My friend Julie named my new car Peg for its practical, zippy personality. If Peg could speak she'd have an accent like Marge Gunderson in Fargo. Yah, sure, alrighty then. I fell in love with Peg and drove her everywhere. I took her to grad school, then back to Michigan after I finished my degree and got my first faculty job there. I finally gave her up in 2002 at the urging of none other than Dad, who admitted that he'd set me up with the auto-safety equivalent of a McDonald's ashtray and thought it would be wise for me to upgrade. I don't think he counted on me driving Peg for 11 years when he first picked her out. He probably thought it a little unbecoming for a professional woman to drive an 11-year-old Festiva.

But I'm not alone in my fondness for what I always thought of as an enormous Chiclet on wheels. I recently learned that there are Festiva clubs populated by people who have souped up their "Festies" and "'Stivas." One guy put a 240 hp motor in his. A bunch of Canadians hold yearly Festy races. How does anyone win if they're all topping out at 85 mph? Easy, just make 'em drive on ice.
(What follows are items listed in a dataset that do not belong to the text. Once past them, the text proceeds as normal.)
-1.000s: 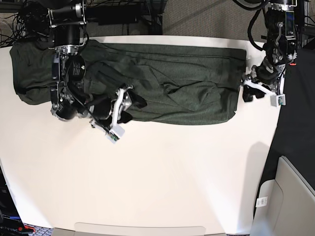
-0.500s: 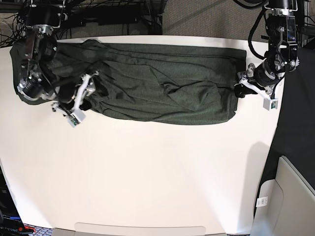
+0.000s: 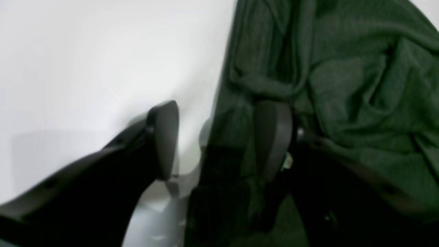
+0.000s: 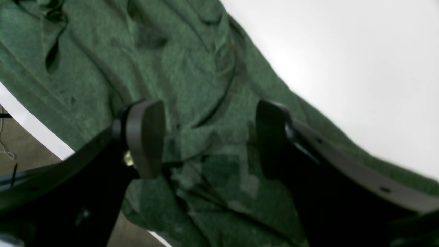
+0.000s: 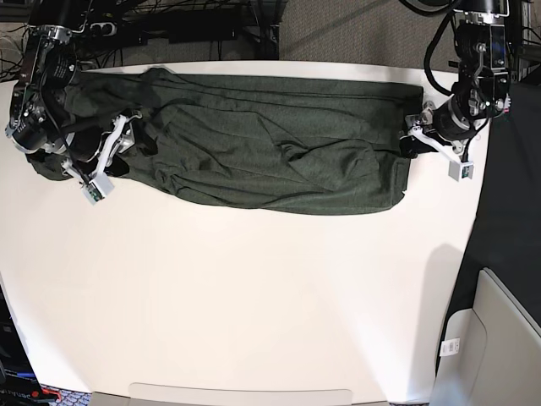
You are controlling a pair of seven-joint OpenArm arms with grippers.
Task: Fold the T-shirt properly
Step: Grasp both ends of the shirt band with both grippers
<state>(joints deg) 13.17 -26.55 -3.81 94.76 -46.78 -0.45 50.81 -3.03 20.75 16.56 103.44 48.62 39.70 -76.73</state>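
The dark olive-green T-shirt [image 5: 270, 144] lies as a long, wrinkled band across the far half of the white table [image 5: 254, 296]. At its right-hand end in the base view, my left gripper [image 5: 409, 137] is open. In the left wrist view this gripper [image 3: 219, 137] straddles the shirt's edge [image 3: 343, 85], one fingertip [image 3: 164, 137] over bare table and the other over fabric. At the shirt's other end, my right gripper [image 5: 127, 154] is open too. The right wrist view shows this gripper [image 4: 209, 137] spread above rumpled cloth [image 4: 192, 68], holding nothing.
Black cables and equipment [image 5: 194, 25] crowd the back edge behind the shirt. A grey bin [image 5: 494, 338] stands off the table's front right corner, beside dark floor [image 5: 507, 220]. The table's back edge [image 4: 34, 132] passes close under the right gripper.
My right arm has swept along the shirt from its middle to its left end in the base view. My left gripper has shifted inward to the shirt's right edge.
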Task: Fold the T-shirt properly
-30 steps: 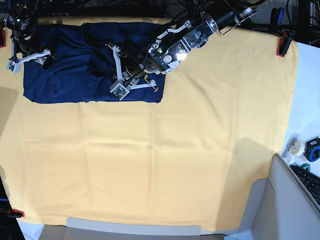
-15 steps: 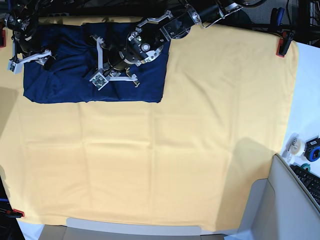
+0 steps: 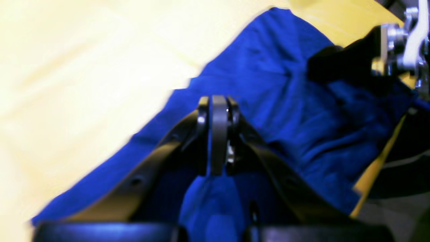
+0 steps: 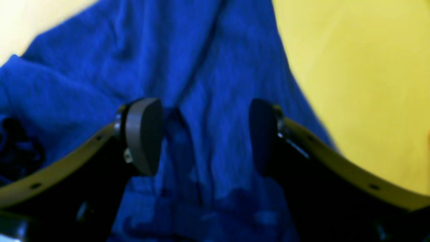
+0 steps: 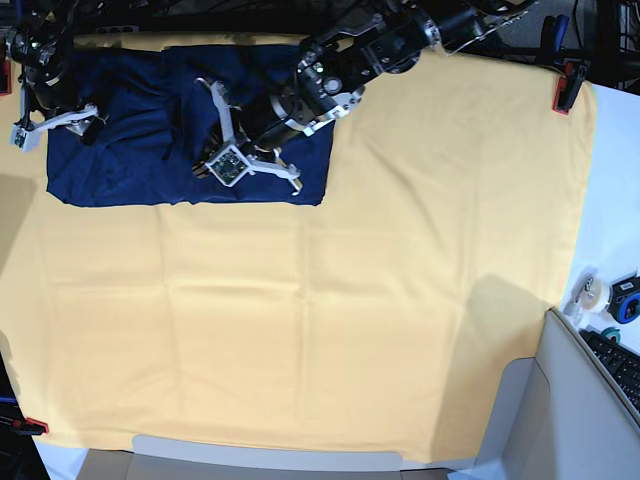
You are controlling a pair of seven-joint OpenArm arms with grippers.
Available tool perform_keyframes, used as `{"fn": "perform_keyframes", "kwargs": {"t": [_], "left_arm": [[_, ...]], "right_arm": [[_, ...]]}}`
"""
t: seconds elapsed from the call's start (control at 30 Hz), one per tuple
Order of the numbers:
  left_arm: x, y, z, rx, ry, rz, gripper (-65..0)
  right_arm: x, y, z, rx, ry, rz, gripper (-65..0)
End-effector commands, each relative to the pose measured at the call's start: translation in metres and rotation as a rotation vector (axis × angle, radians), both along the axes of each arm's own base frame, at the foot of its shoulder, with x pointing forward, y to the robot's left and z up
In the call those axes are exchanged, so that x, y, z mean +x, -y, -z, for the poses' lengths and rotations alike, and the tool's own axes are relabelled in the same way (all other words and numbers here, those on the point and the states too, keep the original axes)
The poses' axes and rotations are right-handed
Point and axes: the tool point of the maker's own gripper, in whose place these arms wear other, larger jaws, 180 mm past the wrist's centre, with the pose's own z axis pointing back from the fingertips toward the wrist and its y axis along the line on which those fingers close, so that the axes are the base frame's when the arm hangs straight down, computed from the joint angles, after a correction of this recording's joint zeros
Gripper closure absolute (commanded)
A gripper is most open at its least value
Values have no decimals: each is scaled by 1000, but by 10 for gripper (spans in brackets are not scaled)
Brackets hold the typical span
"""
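Yellow table cloth (image 5: pixel 350 300) under my T-shirt (image 5: pixel 130 170), left gripper (image 3: pixel 218 141) clenched empty above it, right gripper (image 4: pixel 205 134) spread wide over its folds.

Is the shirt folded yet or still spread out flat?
Folded. The T-shirt lies as a compact rectangle at the yellow cloth's far corner, no sleeves sticking out, though its top is still rumpled.

No text, label, brand, number or sign can be read in any of the three views. The shirt (image 5: pixel 130 150) is plain and bears no print, and the yellow cloth (image 5: pixel 330 320) is unmarked. The small items at the 4 o'clock edge of the base view, among them a keyboard (image 5: pixel 618 365), are too small and blurred for any lettering to be made out.
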Motion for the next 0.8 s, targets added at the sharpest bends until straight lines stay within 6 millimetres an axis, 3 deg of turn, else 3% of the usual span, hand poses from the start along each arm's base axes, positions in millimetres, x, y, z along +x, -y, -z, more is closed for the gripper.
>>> {"fn": "perform_keyframes", "kwargs": {"t": [0.0, 0.2, 0.37, 0.57, 0.67, 0.77], "left_arm": [[1, 1, -19, -44, 44, 7, -8], [-2, -30, -13, 16, 10, -25, -8], [5, -63, -16, 9, -33, -136, -8], [3, -90, -8, 34, -53, -192, -9], [-1, -95, -4, 50, -59, -190, -9], [-8, -97, 2, 58, -80, -189, -9]], "right_arm": [[10, 10, -20, -60, 50, -42, -397], [22, 19, -42, -202, 50, -263, -397], [22, 27, -48, -243, 38, -293, -397], [-2, 58, -58, -239, 5, -228, -397], [-14, 77, -65, -216, 0, -173, -397], [-27, 94, -60, -184, -25, -115, -397]]}}
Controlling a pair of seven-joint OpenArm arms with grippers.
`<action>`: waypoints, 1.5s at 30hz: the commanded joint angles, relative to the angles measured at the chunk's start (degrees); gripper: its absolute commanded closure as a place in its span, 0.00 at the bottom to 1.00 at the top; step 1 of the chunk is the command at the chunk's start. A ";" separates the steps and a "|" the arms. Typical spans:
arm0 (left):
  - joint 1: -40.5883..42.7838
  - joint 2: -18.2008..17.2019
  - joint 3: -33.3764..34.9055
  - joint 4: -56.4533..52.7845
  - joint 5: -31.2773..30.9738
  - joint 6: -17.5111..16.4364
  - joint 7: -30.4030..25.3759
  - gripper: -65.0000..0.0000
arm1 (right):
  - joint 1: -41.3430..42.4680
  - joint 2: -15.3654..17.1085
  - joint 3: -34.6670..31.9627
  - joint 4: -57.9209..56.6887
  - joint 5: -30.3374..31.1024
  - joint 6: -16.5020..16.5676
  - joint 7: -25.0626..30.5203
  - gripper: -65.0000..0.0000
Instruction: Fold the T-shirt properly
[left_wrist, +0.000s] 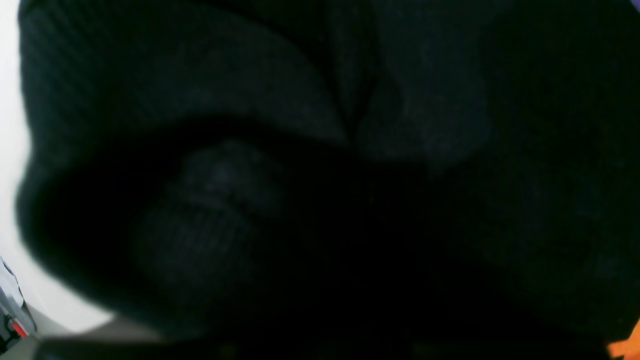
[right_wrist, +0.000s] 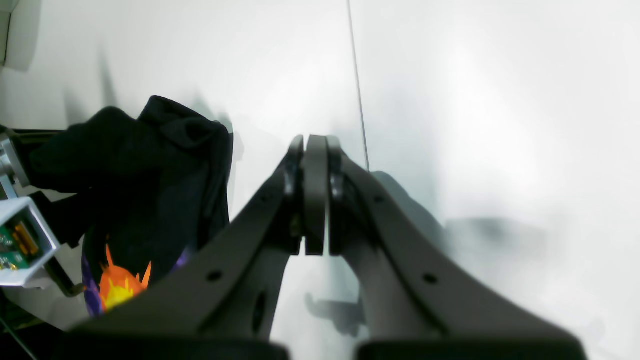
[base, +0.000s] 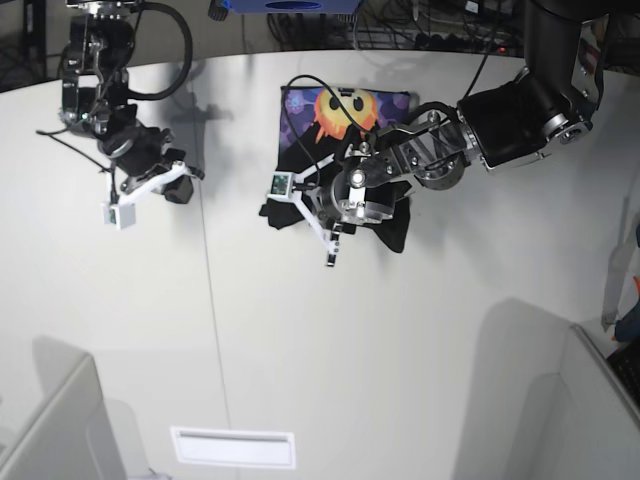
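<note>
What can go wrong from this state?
1. The left gripper sits on the bunched edge of the T-shirt; it may be pinching several layers, so a pull could drag the whole shirt rather than fold it.
2. The left wrist view is filled by black cloth, so that arm works nearly blind.
3. The right gripper is shut, empty and apart from the shirt, so nothing anchors the cloth.

T-shirt (base: 345, 120) on table (base: 400, 350), upper centre of base view, bunched. Left gripper (base: 300, 205) at T-shirt's 7 o'clock edge, buried in cloth folds; left arm (base: 500, 125) reaches in from 3 o'clock, lying over T-shirt's lower half. Right gripper (base: 180, 190) well apart at T-shirt's 9 o'clock, over bare table. Table seam (base: 212, 300) runs 12 to 6 o'clock between right gripper and T-shirt. In right wrist view, T-shirt (right_wrist: 150, 165) at 9 o'clock of right gripper (right_wrist: 315, 145).
</note>
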 joint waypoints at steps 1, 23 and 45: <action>0.36 -1.06 0.08 -0.16 -0.55 -1.39 2.63 1.00 | 0.42 0.45 0.19 0.93 0.67 0.46 0.88 1.00; -5.71 -0.71 -12.58 10.83 -0.55 -1.39 2.63 0.00 | 0.42 0.45 -3.85 1.02 0.76 0.46 1.06 1.00; 34.82 -1.77 -82.82 28.06 -0.64 -1.39 2.11 1.00 | -13.38 8.27 -6.66 10.16 0.49 5.30 5.54 1.00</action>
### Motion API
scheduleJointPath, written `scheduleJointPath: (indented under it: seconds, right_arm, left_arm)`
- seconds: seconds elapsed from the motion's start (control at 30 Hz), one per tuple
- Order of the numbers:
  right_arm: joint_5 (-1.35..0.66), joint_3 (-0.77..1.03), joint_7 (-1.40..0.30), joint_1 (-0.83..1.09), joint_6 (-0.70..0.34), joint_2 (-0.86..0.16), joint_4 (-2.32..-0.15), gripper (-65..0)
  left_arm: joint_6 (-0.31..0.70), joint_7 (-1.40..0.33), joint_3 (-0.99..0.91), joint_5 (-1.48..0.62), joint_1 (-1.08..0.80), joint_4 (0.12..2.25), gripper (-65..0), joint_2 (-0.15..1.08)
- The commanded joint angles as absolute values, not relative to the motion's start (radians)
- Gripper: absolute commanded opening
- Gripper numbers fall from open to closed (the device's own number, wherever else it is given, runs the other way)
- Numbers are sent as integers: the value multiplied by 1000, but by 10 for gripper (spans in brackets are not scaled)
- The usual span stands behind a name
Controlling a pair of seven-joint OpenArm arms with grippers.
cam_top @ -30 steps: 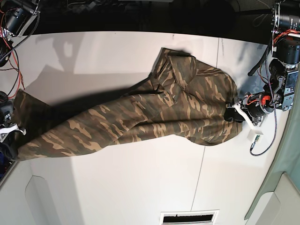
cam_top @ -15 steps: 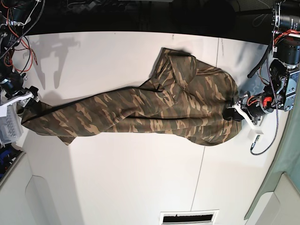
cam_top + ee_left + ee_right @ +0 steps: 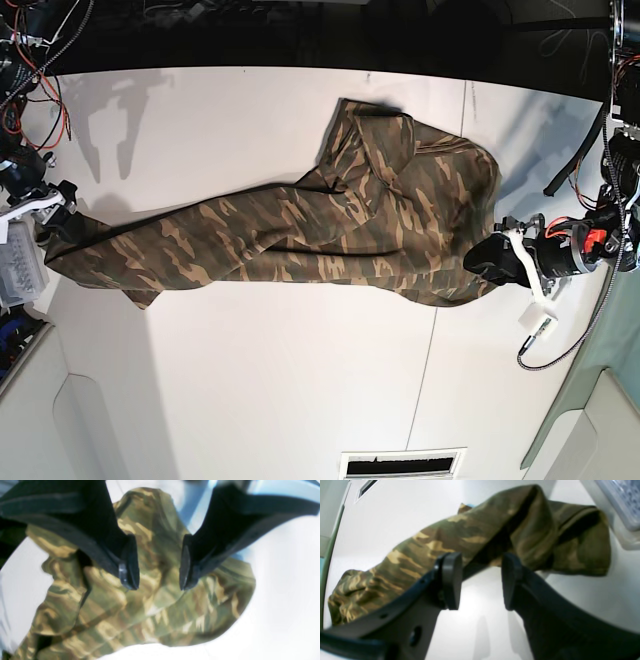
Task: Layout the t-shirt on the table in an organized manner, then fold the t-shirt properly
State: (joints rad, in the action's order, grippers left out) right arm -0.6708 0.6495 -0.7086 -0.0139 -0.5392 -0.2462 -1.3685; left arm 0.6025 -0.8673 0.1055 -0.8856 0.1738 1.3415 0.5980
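T-shirt lies bunched in a long rope across the table from left edge to right edge; soft, limp, light, so pinch hem corners; left gripper and right gripper both gape, holding nothing.

Camera placement, three views
Base looked straight down, far off; each wrist view sat close behind its claw's tips, sharing the t-shirt beyond.

A: Where does the shirt end in the left wrist view?
B: Can't tell; it's blurred and cut off at the bottom left edge.
A: And the right gripper from the base?
B: Half hidden at the frame's edge.
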Motion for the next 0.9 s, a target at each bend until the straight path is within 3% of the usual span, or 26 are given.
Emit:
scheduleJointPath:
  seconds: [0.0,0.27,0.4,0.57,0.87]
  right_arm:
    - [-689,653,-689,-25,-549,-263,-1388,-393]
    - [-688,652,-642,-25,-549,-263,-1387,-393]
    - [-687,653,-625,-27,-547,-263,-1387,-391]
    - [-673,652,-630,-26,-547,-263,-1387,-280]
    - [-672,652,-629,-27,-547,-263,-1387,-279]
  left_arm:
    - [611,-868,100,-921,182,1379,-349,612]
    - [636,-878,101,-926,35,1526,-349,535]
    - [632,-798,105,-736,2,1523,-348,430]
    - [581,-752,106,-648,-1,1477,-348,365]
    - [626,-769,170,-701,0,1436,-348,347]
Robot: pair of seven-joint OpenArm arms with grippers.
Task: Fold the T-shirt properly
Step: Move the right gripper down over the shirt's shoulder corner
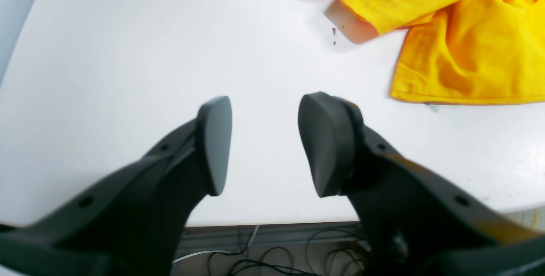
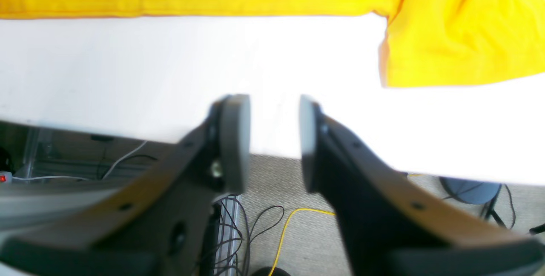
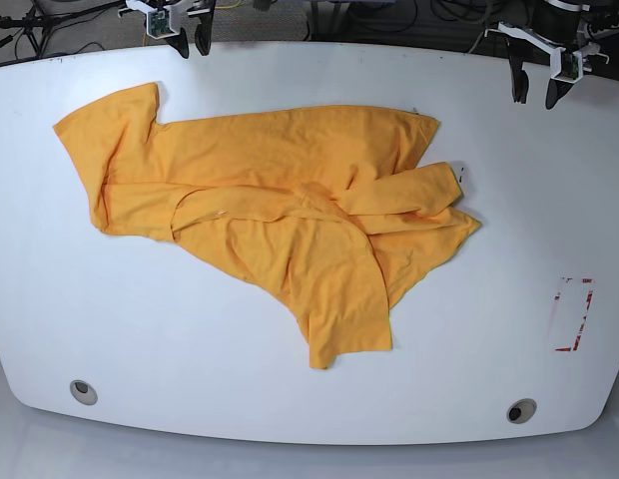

Ahhhh, such a fun car. But I'm sure I'll be saying that about The Short Bus in another 7 years.

3 Comments:

Blogger mireille said...

My "Peg" was a 1972 Toyota Corona. I loved that car, right up to the night my exhusband totalled it, as we were having an argument. I just about said I would much rather the car had survived, but caught myself just in time. Bad carma. Get it? xoxo

2:44 PM, July 26, 2006  
Blogger WinterWheat said...

M -- LOL! (At the carma joke, not at the accident. I hope you weren't harmed.)

3:38 PM, July 26, 2006  
Blogger PFG said...

Since shared cars (which came into the marriage with ex-husband) probably shouldn't count, I'm still driving my first car, who is a blue ford contour (yeah Michigan purchase) named Mo.